Submitted to the 54th Annual Meeting of the American Academy of Neurology
November 15, 2001
Active Human Herpesvirus Six Infections And Multiple Sclerosis: Clinical
And Treatment Relationships.
K.K. Knox¹, L.J. Lobeck², E.F. Maas² And D.R. Carrigan¹.
Institute for Viral Pathogenesis¹, Milwaukee
Wisconsin and Department of Neurology, Medical College of Wisconsin².
Objective: The goal of these studies was to assess multiple sclerosis
(MS) patients for evidence of active human herpesvirus six (HHV-6) infections
and to correlate those findings with the clinical and therapy status of the
Background: Several laboratories have presented data linking the pathogenesis
of MS to active HHV-6 infections. Different diagnostic technologies have been
used in these studies including immunohistochemical staining of tissues, polymerase
chain reaction analysis of serum samples and isolation of the virus from blood
samples. The majority of the work from our laboratory has involved staining
of MS patient derived CNS and lymphoid tissues for HHV-6 antigens and isolation
of the virus from peripheral blood leukocytes of MS patients by a rapid culture
procedure (Knox et al.; Clin Infect Dis 2000; 31:894-903). In the studies described
here we have used an alternate methodology, i.e. serum PCR, to address this
issue. Methods: Blood samples were obtained at the time of new clinical relapse
in patients with relapsing-remitting MS and assessed for active HHV-6 infection
by serum PCR. Then, several weeks later (mean interval:68 days), a second blood
sample was obtained from the same patients and assessed for active HHV-6 infection.
Patients' changes of Expanded Disability Status Scale (EDSS) from the relapse
and treatments at the time samples were obtained were noted. Results: 5 of 39
(13%) patients had at least one sample positive for active HHV-6 infection with
viral loads varying from 9 X 103 to 5 X 105 viral genomes per ml of serum. Variant
typing of the positive samples was possible with 3 of the 5 positives, and 2
were HHV-6 variant A. Four of the five (80%) positive samples were obtained
at the time of relapse whereas only one (20%) positive was observed in a patient
after relapse. The HHV-6 positive patients suffered a larger change in their
EDSS (mean EDSS change of 1.4) than the HHV-6 negative patients (mean EDSS change
of 0.7). It was also found that the patients receiving either beta interferon
or glatirimar acetate (copaxone) were less likely to be HHV-6 positive (2/30;
7%) than the patients receiving no treatment 3/9; 33%). Since the majority (>75%)

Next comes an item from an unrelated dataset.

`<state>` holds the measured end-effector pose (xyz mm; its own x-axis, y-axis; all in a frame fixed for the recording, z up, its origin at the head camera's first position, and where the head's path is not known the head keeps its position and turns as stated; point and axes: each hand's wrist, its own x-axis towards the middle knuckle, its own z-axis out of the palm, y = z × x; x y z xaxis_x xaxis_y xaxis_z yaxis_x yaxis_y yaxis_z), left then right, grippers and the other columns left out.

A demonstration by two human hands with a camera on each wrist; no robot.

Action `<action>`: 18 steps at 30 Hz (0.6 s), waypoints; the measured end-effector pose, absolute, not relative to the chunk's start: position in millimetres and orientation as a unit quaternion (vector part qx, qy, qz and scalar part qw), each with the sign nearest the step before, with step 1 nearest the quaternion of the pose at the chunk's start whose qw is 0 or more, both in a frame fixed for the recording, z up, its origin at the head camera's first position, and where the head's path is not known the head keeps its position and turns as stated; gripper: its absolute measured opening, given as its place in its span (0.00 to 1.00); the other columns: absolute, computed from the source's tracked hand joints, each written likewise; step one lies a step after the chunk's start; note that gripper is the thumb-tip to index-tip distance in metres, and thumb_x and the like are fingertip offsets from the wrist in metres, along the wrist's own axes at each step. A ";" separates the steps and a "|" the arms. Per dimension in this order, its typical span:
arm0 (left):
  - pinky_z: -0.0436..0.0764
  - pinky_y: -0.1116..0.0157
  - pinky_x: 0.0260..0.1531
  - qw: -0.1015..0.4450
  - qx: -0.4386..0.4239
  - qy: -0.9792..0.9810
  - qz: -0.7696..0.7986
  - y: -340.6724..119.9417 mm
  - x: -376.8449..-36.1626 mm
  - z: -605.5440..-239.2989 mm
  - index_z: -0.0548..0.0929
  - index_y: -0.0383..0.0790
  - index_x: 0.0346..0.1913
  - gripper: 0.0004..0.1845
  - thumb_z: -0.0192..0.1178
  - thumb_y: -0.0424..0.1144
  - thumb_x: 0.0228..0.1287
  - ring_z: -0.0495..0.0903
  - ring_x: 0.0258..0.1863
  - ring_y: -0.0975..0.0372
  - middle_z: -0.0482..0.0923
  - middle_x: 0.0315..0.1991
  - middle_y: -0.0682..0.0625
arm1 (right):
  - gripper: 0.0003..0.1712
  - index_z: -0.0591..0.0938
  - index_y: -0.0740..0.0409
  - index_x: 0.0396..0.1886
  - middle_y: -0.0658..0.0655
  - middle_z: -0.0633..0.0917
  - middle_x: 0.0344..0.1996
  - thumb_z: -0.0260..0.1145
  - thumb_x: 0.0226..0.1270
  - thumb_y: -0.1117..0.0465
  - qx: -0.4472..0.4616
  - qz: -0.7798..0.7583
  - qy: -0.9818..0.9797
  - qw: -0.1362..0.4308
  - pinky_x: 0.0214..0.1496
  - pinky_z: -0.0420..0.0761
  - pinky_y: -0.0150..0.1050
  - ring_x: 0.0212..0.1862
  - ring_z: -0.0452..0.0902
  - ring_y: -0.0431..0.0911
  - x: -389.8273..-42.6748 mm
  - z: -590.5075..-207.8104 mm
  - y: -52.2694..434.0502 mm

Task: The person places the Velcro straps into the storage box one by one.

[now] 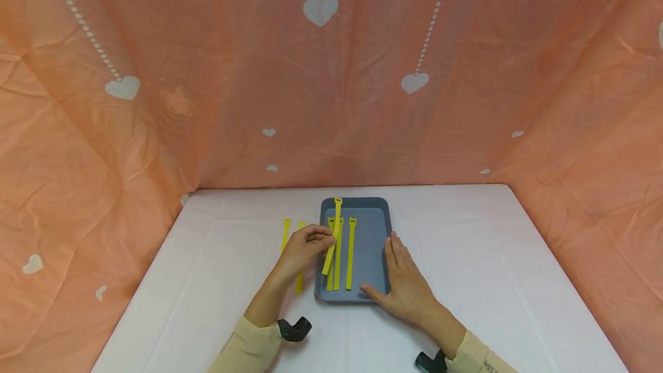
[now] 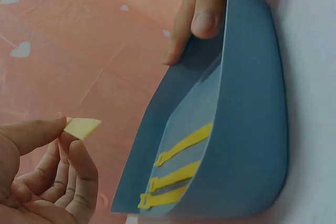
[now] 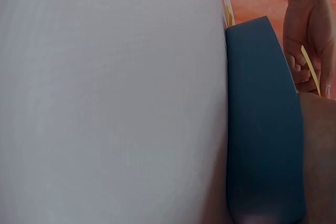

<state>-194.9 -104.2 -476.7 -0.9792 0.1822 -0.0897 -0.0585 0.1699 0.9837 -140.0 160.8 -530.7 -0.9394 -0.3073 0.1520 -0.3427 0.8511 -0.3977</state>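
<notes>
My left hand (image 1: 307,249) pinches a yellow cable tie strap (image 1: 338,214) with a slotted head between thumb and fingertips. The strap is held tilted above the left side of a blue-grey tray (image 1: 372,240); its near end (image 2: 82,128) shows in the left wrist view. Three similar straps (image 1: 350,255) lie lengthwise in the tray, two of them partly behind the held one. My right hand (image 1: 409,286) rests against the tray's right rim, fingers straight, thumb reaching over the near right corner.
Left of the tray, two more yellow straps, an outer one (image 1: 286,232) and an inner one (image 1: 299,284), lie on the white table (image 1: 223,281), partly hidden by my left hand and wrist. An orange curtain with hearts (image 1: 362,108) hangs behind and at both sides.
</notes>
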 end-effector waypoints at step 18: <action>0.87 0.55 0.40 0.105 0.060 0.793 0.598 -73.3 -198.5 -484.3 0.86 0.31 0.54 0.14 0.69 0.39 0.76 0.85 0.34 0.56 0.89 0.42 0.41 | 0.69 0.49 0.74 0.85 0.70 0.46 0.86 0.65 0.70 0.25 0.169 0.215 -0.961 0.031 0.85 0.53 0.57 0.87 0.42 0.61 -140.4 -530.0 161.1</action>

of the patients on therapy were receiving beta interferon, the decreased positivity
for active HHV-6 may reflect the known antiviral properties of beta interferon.
Conclusions: The findings presented here demonstrate that active HHV-6
infections can frequently be detected at the time of clinical relapse in patients
with relapsing- remitting MS and confirm the work of other laboratories that
have used serum PCR to detect such infections. Also, we observed that patients
with active HHV-6 infections at the time of relapse show a greater degree of
residual disability than HHV-6 negative patients and that patients who are receiving
beta interferon or glatirimar acetate therapies are at reduced risk for the
occurrence of detectable active HHV-6 infections.